[GH-ISSUE #639] Feature Request: allow for importing WebScrapbook archives #1906

Open
opened 2026-03-01 17:54:50 +03:00 by kerem · 3 comments
Owner

Originally created by @osborne6 on GitHub (Jan 30, 2021).
Original GitHub issue: https://github.com/ArchiveBox/ArchiveBox/issues/639

Type

  • General question or discussion
  • Propose a brand new feature
  • Request modification of existing behavior or design

What is the problem that your feature request solves

It may be useful to import other archive snapshots of websites create from the WebScrapbook plugin for Firefox, Chrome, etc.

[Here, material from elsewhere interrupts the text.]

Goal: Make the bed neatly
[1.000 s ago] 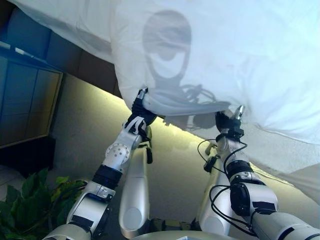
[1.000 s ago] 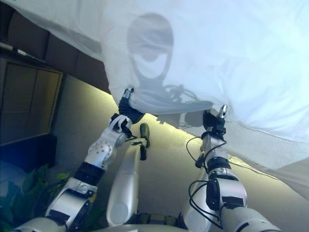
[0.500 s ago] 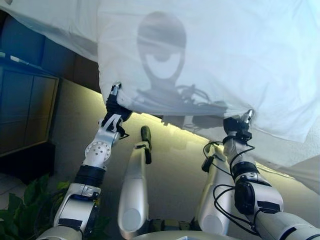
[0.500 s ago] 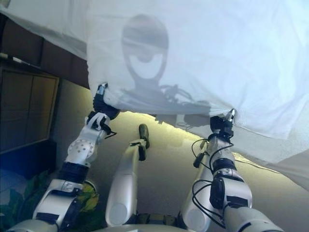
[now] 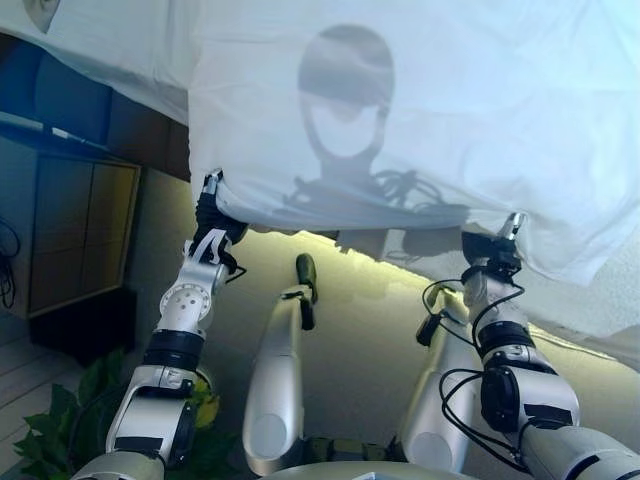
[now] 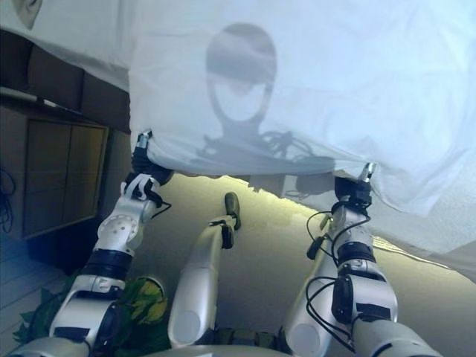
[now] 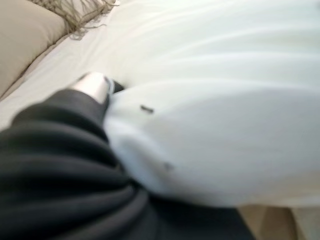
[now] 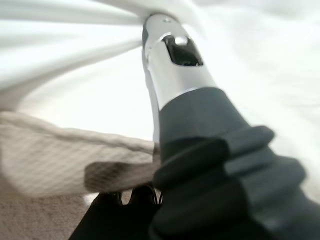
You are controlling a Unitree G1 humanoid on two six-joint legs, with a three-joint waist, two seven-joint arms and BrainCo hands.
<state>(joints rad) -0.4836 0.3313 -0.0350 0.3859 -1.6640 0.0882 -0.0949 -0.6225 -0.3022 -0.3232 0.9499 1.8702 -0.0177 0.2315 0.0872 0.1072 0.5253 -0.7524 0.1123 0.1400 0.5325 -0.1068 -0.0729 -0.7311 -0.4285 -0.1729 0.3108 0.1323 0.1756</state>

Describe the ideal specific solution you'd want, and whether it fits into any broader scope of changes

A sub-command in the current tool that would convert/import a WebScrapbook archive into an ArchiveBox archive.

Something like:

archivebox import --type webscrapbook <dir-with-webscrapbook archives>

What hacks or alternative solutions have you tried to solve the problem?

I have not tried anything else, but put this here as a suggestion. I may try to code something up and put in a pull-request in the future, unless someone else beats me to it.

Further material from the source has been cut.